Tandis que 2023 pointe à l'horizon, on pressent une année difficile, sur tous les plans. Que l'on tienne compte ou pas de la conjoncture mondiale ainsi que de l'instabilité et de l'insécurité dans la sous-région-ouest-africaine, le pays de la Teranga, déjà fragilisé par plusieurs secousses, pourrait trembler de nouveau. Depuis les évènements du mois de mars 2021, le Sénégal n'est plus le même. Les Sénégalais non plus. Et, ces violences inédites n'étaient pas uniquement l'expression d'un soutien populaire inconditionnel à Ousmane Sonko. Elles étaient aussi la conséquence d'une colère devenue insupportable pour beaucoup de nos compatriotes, victimes de leurs espoirs déçus.
Depuis la première alternance, survenue en 2000, les élections présidentielles sont encore plus perçues comme un rendez-vous crucial, synonyme de rupture ou de continuité, selon la préférence de chacun. Les populations, les électeurs notamment, les attendent avec impatience. Ces derniers votent pour la plupart avec conviction, puis accueillent les résultats avec un sentiment de devoir accompli, même lorsque leur candidat a été évincé. Jusqu'à présent la sagesse populaire l'a emporté et le Sénégal a été épargné par les longs et sanglants conflits électoraux que l'on a vus ailleurs.
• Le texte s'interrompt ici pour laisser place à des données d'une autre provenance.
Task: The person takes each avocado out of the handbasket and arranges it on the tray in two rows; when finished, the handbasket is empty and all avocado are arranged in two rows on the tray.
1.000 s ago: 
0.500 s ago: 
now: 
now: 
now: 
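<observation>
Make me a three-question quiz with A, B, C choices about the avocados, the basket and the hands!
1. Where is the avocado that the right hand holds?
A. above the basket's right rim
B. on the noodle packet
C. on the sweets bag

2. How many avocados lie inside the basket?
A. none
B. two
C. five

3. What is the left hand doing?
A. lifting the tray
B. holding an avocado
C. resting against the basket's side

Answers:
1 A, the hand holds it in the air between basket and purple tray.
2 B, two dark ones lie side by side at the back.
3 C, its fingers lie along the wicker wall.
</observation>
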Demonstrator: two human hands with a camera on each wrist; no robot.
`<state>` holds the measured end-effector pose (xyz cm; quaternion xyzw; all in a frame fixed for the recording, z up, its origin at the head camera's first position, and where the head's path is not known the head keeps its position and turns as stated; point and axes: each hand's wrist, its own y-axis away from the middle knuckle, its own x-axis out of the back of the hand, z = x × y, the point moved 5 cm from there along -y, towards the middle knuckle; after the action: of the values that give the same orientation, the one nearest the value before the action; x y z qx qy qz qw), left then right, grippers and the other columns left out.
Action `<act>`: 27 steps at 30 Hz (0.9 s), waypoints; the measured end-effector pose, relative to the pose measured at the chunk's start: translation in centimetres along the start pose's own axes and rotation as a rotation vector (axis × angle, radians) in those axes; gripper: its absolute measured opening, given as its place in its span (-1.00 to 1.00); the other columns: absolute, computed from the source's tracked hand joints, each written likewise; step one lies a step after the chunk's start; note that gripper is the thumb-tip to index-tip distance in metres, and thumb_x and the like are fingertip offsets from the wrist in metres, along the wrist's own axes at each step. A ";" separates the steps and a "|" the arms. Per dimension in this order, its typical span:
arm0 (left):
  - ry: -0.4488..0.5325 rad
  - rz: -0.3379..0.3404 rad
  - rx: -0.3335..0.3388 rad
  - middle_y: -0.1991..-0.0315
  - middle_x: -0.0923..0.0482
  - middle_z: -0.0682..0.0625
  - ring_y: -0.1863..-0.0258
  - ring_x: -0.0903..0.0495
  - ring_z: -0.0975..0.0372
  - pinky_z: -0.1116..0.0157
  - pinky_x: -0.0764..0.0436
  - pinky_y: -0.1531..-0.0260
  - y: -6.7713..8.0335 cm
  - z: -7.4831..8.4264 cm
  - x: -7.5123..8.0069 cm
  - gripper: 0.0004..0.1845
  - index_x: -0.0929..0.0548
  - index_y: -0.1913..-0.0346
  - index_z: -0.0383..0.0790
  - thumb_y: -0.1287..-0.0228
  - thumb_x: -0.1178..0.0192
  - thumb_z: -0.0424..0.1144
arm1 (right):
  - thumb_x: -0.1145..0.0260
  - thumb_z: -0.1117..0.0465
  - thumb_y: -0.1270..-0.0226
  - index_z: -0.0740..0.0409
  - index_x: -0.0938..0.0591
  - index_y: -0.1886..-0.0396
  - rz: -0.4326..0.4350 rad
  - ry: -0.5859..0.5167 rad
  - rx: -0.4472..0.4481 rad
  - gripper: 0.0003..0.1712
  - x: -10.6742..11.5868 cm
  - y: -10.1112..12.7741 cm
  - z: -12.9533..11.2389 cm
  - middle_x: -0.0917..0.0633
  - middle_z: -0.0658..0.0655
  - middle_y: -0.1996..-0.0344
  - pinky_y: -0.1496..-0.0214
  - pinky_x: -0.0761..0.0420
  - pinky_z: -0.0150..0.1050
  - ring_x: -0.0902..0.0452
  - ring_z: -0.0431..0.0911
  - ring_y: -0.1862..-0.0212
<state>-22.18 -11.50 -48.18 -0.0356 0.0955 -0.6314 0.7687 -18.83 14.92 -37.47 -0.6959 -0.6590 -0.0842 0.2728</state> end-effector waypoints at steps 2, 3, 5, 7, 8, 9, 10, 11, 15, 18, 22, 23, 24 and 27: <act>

En sera-t-il de même en 2024? Tout dépendra de 2023.
L'État ainsi que les dirigeants politiques, en particulier ceux qui ont des ambitions présidentielles, ont aujourd'hui la responsabilité de définir leurs priorités, en tenant compte de l'état d'esprit des populations ainsi que du climat général tendu. En 2023, il va falloir mettre le doigt sur nos problèmes de comportement et apprendre à respecter les règles de vie en société comme celles du jeu démocratique, entre autres. La quête du pouvoir n'est pas une compétition ordinaire. Les humains ne sont pas des pions que l'on abat et que l'on relève. Ils valent plus que le prestige tiré d'une position sur l'échiquier politique national ou d'une fonction au cœur de l'État ou de ses démembrements. La vie des Sénégalais est précieuse. Une partie qui se termine avec des blessés, des morts et des dégâts matériels inestimables, dont les populations seront les premières à souffrir, ça ne doit pas exister.